Foi encarregado das obras o francês Dominique Dupin, hábil e adestrado profissional, sem embargo de ser incorrigível alcoólico, que casou, em Barreiras do Tejo, com Jacinta da Silva Cordeiro de quem teve duas filhas, uma das quais mandou construir o belo prédio junto da “Portagem”, projeto do arquiteto Ventura Terra6.

A construção [da ponte] foi dada a uma Parceria de que fazia parte a Viscondessa do Tramagal (Casa Bancária) e em pagamento recebeu a exploração da ponte por 99 anos, com taxas de portagem, (hoje parecem ridículas) de 5 reis (meio centavo) por pessoa, e as de animais e veículos, com a proporcionalidade que é de supor. Lembremo-nos [de] que nesses tempos um mestre de carpinteiros ganhava 650 reis (0$65) por dia, e 1 alqueire de trigo a mesma quantia...

Mas, naqueles tempos inocentes e ignorantes da Técnica e das suas invenções, pessoa alguma pensou que novos veículos seriam inventados e... nada se previu no contrato sobre as correspondentes taxas.

Vieram os automóveis, vieram os camiões, antes destes vieram as bicicletas, depois as motos, e - porque a tabela não os mencionava - não lhes exigiam taxas, nem se cuidou de ajustar as velhas tabelas aos novos tempos. Mas passavam os novos veículos, utilizavam a ponte que fora construída com a promessa de ser paga pelo seu rendimento.

Se não pagavam porque a tabela não previra o seu surgimento no trânsito, não deviam transitar pela ponte pelo mesmo motivo de as tabelas os não referirem.

Mas além do Progresso surgiu à Parceria concessionária o maior inimigo: o agravamento da vida, isto é o aumento do custo de tudo o que se pagava.

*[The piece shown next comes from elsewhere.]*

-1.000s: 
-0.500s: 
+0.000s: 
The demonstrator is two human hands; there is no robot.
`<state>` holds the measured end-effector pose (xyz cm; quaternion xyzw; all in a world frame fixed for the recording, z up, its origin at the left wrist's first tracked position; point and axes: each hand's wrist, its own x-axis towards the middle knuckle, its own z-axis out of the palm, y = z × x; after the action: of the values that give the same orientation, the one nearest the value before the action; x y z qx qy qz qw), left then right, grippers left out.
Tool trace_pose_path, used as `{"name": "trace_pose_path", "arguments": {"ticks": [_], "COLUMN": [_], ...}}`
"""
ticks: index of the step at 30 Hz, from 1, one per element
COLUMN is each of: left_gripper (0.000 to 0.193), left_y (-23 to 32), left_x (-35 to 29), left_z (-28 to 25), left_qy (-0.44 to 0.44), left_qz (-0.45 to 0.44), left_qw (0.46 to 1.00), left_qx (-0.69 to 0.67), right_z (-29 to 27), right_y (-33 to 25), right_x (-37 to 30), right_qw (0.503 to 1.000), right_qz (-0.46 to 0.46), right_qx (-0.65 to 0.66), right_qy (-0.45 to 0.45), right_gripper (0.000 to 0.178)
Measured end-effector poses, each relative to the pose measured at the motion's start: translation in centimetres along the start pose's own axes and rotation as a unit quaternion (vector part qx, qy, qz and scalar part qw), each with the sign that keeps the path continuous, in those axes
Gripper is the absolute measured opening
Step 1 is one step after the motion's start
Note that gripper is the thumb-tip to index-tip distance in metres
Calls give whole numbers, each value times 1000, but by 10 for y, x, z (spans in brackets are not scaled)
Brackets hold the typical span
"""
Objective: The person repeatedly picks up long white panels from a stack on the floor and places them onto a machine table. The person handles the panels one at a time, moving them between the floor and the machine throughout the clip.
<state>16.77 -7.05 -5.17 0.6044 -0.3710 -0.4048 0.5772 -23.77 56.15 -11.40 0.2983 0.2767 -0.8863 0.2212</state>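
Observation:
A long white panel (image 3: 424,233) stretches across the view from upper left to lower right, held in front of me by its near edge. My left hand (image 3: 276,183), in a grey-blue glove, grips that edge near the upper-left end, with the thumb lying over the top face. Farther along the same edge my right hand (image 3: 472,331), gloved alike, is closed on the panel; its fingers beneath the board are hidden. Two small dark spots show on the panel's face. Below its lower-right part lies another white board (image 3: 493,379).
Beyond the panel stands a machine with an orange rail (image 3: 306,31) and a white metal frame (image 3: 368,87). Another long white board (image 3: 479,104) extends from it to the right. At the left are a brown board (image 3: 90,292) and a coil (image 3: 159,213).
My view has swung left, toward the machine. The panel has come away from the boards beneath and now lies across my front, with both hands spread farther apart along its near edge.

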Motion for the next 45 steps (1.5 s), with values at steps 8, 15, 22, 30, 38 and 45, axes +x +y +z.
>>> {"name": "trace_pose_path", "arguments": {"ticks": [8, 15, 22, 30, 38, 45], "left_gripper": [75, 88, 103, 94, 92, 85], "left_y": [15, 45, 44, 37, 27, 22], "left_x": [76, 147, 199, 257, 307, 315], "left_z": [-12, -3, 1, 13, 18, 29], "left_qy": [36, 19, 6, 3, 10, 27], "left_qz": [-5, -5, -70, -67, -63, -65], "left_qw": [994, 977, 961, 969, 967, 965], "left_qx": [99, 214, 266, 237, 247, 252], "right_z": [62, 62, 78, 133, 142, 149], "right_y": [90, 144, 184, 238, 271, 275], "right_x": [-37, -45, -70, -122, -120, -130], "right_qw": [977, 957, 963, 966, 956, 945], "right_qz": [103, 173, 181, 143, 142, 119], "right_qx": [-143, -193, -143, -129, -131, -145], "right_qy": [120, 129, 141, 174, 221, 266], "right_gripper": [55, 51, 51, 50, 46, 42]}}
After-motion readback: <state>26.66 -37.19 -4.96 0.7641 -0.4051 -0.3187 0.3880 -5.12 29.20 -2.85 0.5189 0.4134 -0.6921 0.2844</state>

Não foram modificadas as taxas correspondentemente. Hoje diríamos: Não foram atualizadas. A concessão era um monopólio, tinha de ser cumprido, com lucro ou prejuízo. Ainda os juristas não tinham decidido que serviços públicos não podem depender de contractos. Os direitos dos contribuintes e utentes não podem ser desprezados.

Mas - paradoxalmente - foram alterados os contratos de concessão de fósforo, de tabaco, dos caminhos de ferro...

A Parceria da Ponte, defendia-se do déficit, da fatalidade da falência, nada despendendo na reparação da ponte.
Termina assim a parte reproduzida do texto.